The answer must consist only of the lines in the records below from the line with "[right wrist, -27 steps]" to the line with "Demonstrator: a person", both included, copied word for word with every picture left out.

BEGIN Extracted material

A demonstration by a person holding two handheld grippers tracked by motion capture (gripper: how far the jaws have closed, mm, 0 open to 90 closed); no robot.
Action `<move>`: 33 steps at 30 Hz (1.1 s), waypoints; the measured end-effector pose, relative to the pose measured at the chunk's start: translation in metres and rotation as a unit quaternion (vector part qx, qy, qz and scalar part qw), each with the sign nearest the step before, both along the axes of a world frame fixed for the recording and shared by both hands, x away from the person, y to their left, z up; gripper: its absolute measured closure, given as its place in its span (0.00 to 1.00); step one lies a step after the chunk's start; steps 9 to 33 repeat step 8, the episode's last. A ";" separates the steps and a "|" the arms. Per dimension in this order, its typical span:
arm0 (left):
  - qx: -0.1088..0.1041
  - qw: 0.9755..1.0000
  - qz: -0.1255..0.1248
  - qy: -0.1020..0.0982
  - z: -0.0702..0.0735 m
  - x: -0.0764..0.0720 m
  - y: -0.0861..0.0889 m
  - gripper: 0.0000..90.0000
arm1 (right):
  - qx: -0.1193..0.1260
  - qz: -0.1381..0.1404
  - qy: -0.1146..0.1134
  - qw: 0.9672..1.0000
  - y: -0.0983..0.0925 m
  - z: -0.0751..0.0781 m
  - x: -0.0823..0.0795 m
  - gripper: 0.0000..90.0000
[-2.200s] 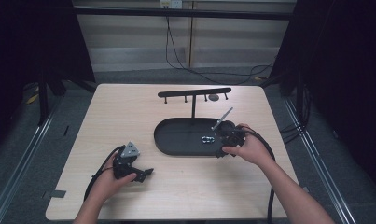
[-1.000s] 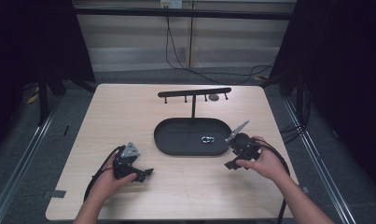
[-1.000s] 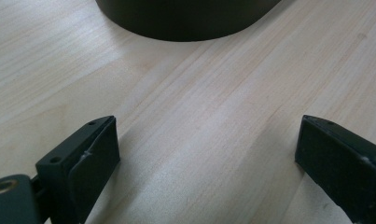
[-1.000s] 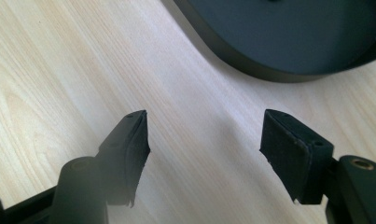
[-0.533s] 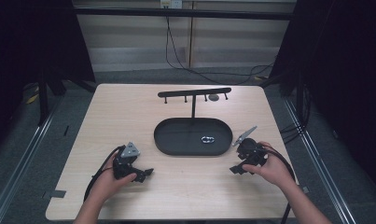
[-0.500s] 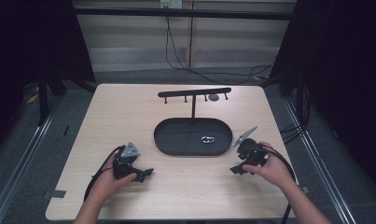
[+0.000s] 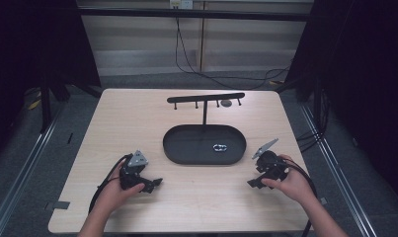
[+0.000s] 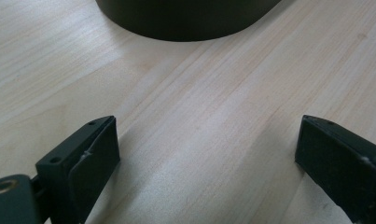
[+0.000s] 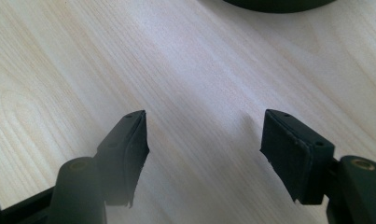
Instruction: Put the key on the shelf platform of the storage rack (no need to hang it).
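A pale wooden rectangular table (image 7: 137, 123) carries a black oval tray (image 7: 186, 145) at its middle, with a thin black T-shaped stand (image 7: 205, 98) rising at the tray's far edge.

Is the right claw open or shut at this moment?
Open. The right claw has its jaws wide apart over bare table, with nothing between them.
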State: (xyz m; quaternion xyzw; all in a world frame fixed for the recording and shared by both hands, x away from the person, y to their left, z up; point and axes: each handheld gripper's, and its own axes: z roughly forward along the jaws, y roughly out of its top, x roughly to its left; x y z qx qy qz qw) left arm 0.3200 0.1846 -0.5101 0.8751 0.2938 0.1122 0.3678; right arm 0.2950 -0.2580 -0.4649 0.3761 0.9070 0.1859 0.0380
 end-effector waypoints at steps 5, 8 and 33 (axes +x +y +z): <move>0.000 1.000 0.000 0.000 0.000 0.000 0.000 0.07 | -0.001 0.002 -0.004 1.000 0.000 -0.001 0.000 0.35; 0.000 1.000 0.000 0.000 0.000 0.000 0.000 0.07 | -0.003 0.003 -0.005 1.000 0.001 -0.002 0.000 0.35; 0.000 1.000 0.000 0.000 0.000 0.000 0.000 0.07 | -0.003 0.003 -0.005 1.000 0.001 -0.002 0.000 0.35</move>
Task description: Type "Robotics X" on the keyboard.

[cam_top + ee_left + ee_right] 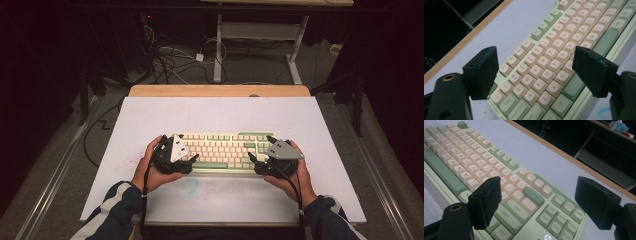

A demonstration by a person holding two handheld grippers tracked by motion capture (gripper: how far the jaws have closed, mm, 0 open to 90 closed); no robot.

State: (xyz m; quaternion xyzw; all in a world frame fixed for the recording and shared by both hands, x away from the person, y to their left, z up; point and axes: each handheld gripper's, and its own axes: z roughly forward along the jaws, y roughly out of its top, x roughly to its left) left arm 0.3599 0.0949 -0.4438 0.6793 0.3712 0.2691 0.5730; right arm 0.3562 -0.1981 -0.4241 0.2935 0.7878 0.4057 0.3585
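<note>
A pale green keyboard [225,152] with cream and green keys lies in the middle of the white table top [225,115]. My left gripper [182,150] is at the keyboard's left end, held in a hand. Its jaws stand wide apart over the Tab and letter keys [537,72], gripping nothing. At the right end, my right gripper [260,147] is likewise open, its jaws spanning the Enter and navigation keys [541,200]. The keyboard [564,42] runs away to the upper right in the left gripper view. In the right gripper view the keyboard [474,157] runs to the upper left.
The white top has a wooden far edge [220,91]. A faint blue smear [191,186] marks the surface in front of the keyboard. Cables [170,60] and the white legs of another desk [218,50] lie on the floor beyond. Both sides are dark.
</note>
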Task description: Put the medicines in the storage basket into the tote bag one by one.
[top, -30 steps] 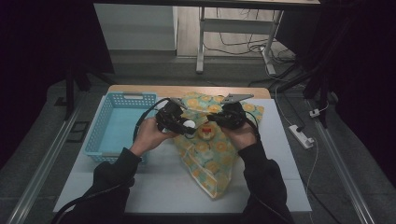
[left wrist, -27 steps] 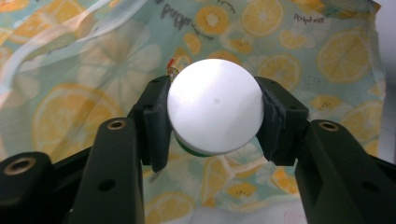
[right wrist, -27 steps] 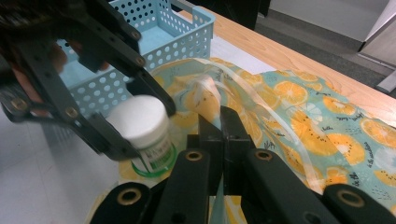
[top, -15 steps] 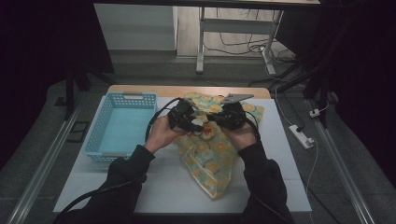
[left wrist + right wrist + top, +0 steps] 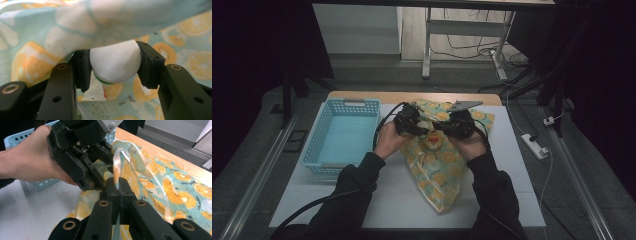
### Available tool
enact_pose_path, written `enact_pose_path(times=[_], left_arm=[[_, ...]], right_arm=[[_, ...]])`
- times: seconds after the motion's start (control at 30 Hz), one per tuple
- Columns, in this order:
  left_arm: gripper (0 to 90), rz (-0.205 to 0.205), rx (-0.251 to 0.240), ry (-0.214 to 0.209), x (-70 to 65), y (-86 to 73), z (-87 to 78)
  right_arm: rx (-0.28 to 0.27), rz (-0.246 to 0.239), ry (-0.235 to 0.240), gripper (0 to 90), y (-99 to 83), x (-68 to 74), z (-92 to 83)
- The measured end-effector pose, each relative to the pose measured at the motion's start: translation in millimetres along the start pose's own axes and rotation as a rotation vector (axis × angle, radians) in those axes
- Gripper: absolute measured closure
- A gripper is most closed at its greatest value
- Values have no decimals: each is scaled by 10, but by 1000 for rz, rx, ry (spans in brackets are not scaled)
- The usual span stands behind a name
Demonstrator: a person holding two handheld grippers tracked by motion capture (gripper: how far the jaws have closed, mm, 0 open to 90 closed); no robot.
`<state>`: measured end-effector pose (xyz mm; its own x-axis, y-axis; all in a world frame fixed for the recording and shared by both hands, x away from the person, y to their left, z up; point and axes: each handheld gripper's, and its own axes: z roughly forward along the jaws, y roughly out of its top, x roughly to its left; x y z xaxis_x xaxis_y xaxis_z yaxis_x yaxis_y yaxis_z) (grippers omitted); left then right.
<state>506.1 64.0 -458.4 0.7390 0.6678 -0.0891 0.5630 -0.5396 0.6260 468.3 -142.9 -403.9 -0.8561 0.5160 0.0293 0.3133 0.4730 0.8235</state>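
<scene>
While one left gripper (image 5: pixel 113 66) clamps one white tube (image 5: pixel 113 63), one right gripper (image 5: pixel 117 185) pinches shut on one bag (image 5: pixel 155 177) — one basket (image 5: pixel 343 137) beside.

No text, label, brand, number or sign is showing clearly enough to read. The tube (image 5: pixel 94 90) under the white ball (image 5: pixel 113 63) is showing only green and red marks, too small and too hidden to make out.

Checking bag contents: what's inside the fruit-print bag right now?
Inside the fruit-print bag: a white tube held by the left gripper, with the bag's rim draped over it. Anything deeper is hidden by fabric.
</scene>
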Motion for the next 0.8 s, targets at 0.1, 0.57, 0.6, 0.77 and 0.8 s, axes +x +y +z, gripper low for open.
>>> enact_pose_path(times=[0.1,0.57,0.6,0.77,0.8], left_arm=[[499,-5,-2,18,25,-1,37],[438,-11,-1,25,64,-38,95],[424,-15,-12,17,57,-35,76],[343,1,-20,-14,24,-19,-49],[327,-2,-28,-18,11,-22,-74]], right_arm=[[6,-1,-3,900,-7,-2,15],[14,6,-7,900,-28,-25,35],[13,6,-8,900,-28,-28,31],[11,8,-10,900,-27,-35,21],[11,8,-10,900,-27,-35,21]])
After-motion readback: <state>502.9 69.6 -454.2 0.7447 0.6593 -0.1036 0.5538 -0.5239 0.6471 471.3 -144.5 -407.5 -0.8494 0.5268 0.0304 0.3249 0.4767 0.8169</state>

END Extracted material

Result for this exercise:
[right wrist, -27 steps] 
[top, -15 steps] 
[left wrist + right wrist + top, +0 steps] 
### Available tool
enact_pose_path, written `enact_pose_path(times=[_], left_arm=[[_, ...]], right_arm=[[_, ...]])`
- times: seconds after the motion's start (control at 30 Hz), one per tuple
- Columns, in this order:
  left_arm: gripper (0 to 90), rz (-0.205 to 0.205), rx (-0.251 to 0.240), ry (-0.214 to 0.209), x (-70 to 65), y (-86 to 73), z (-87 to 78)
  right_arm: rx (-0.28 to 0.27), rz (-0.246 to 0.239), ry (-0.235 to 0.240), gripper (0 to 90), y (-99 to 83), x (-68 to 74), z (-92 to 83)
- The measured end-effector pose, each relative to the pose measured at the motion's start: translation in millimetres along the start pose's own axes and rotation as a rotation vector (axis × angle, radians) in those axes
- Gripper: absolute measured closure
- A gripper is most closed at its greatest value
- Values have no decimals: each is scaled by 10, but by 1000 for rz, rx, ry (spans in brackets are not scaled)
- The usual span stands behind a name
Demonstrator: a person holding two handheld grippers tracked by motion capture (gripper: how far the jaws have closed, mm, 0 open to 90 closed); no robot.

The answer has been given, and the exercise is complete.